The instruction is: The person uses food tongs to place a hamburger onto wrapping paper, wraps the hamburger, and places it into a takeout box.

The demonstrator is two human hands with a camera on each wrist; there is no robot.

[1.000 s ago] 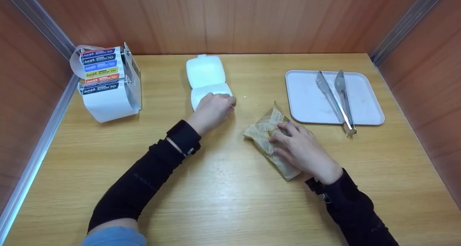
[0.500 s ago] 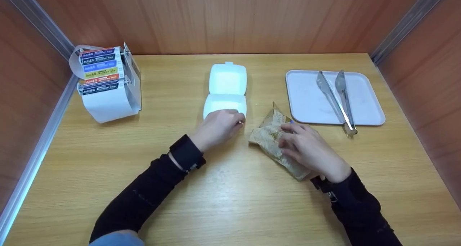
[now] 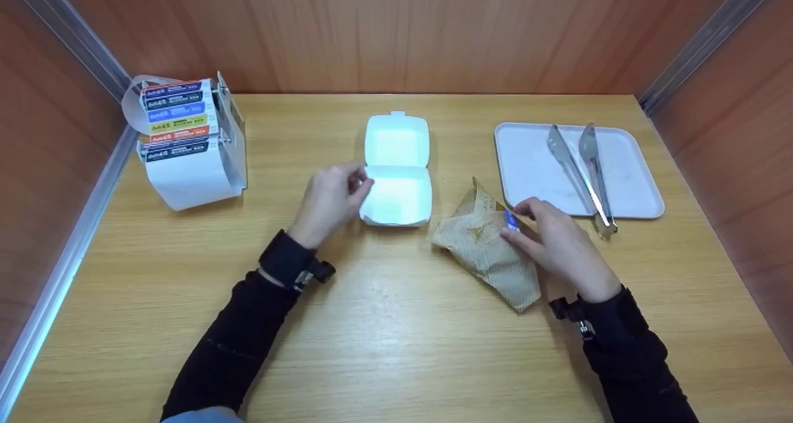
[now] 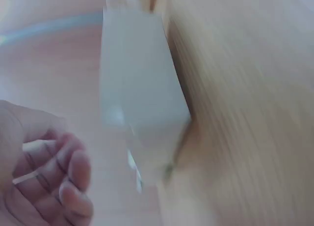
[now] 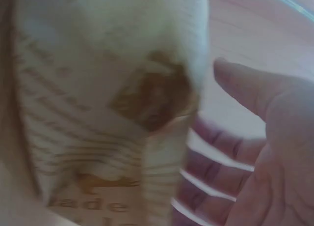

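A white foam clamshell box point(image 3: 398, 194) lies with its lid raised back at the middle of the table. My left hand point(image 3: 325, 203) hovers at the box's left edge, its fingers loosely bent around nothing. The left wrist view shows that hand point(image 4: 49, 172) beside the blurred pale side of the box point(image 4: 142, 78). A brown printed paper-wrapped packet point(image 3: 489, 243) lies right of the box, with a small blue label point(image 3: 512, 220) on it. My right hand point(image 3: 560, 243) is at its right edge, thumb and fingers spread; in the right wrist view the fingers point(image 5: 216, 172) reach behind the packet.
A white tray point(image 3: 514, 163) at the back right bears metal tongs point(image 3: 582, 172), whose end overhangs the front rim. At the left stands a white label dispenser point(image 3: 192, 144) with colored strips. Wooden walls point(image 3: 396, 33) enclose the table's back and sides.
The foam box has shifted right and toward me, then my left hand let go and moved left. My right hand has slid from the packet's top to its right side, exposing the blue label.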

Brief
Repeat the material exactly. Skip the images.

Response area
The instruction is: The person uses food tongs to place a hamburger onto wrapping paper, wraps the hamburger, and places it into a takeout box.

The demonstrator is two human hands with a camera on each wrist; there is no robot.

[1.000 s ago] 
[0.500 s ago] 
[now] 
[now] 
[now] 

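A white foam clamshell box point(image 3: 398, 194) lies with its lid raised back at the middle of the table. My left hand point(image 3: 325, 203) hovers at the box's left edge, its fingers loosely bent around nothing. The left wrist view shows that hand point(image 4: 49, 172) beside the blurred pale side of the box point(image 4: 142, 78). A brown printed paper-wrapped packet point(image 3: 489, 243) lies right of the box, with a small blue label point(image 3: 512, 220) on it. My right hand point(image 3: 560, 243) is at its right edge, thumb and fingers spread; in the right wrist view the fingers point(image 5: 216, 172) reach behind the packet.
A white tray point(image 3: 514, 163) at the back right bears metal tongs point(image 3: 582, 172), whose end overhangs the front rim. At the left stands a white label dispenser point(image 3: 192, 144) with colored strips. Wooden walls point(image 3: 396, 33) enclose the table's back and sides.
The foam box has shifted right and toward me, then my left hand let go and moved left. My right hand has slid from the packet's top to its right side, exposing the blue label.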

What came before makes up the full response.